*What to produce*. Your answer must restate the listing below word for word and contain no images.

*Supplied information*.
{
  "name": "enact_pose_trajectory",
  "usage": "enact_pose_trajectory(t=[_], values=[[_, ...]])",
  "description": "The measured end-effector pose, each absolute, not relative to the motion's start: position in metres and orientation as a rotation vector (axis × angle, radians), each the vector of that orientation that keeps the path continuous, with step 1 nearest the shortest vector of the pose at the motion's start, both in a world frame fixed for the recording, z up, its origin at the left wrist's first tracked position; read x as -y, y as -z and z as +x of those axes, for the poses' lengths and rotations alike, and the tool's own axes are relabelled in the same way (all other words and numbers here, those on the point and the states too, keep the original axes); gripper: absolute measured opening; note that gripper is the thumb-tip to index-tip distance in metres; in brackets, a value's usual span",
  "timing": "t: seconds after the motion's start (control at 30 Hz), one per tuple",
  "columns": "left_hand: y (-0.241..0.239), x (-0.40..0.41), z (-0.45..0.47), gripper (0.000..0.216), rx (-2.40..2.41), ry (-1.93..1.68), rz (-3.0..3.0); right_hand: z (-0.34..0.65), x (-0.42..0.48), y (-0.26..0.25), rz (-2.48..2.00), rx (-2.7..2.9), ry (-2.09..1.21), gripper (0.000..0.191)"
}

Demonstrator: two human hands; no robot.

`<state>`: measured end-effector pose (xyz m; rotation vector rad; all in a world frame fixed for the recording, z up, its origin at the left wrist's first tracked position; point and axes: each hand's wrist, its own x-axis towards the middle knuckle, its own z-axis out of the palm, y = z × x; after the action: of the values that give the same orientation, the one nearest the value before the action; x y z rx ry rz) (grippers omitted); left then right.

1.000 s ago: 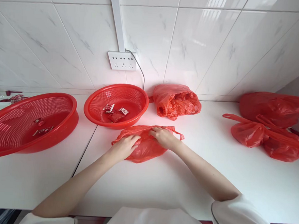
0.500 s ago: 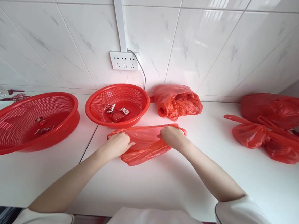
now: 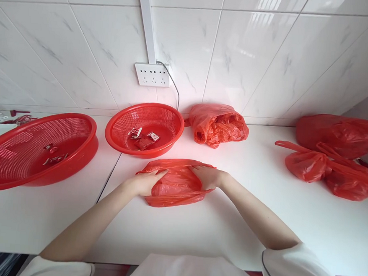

*Final answer*.
{
  "name": "enact_pose_trajectory",
  "usage": "enact_pose_trajectory(t=[_], values=[[_, ...]])",
  "description": "The measured end-effector pose, each absolute, not relative to the motion's start: position in metres and orientation as a rotation vector (axis × angle, radians), each the vector of that orientation that keeps the path continuous, with step 1 nearest the shortest vector of the pose at the motion's start, both in a world frame fixed for the recording, z up, its origin at the left wrist's first tracked position; read x as -y, y as -z and z as +x of those axes, for the poses' lengths and rotations alike, and the tool's own axes are relabelled in the same way (all other words and numbers here, those on the point and the states too, keep the original axes); gripper: absolute measured opening; note that gripper is the thumb-tip to index-tip distance in metres; in brackets, a value's usual span",
  "timing": "t: seconds after the motion's start (control at 30 Hz), one per tuple",
  "columns": "left_hand: y (-0.241..0.239), x (-0.40..0.41), z (-0.45..0.47), gripper (0.000..0.216), rx (-2.40..2.41), ry (-1.93..1.68), rz (-3.0..3.0); right_hand: z (-0.34..0.65), x (-0.42..0.48), y (-0.26..0.25), rz (-2.48..2.00), rx (-2.7..2.9), ry (-2.09..1.21), gripper (0.000..0.191)"
}

Demonstrator: two human hands; no robot.

`<state>`: measured end-effector pose (xyz m; rotation vector rad; all in a world frame fixed for the recording, z up, its origin at the left wrist's first tracked position; point and axes: each hand's wrist, its own x-axis towards the middle knuckle, its own z-axis out of the palm, y = z × x; after the action: of the values that give the same orientation, the one nearest the value before the action; x y z rx ry rz) (grippers omitted); left then right.

1.000 s ago: 
0.500 s ago: 
now: 

The work on this exercise is now complete.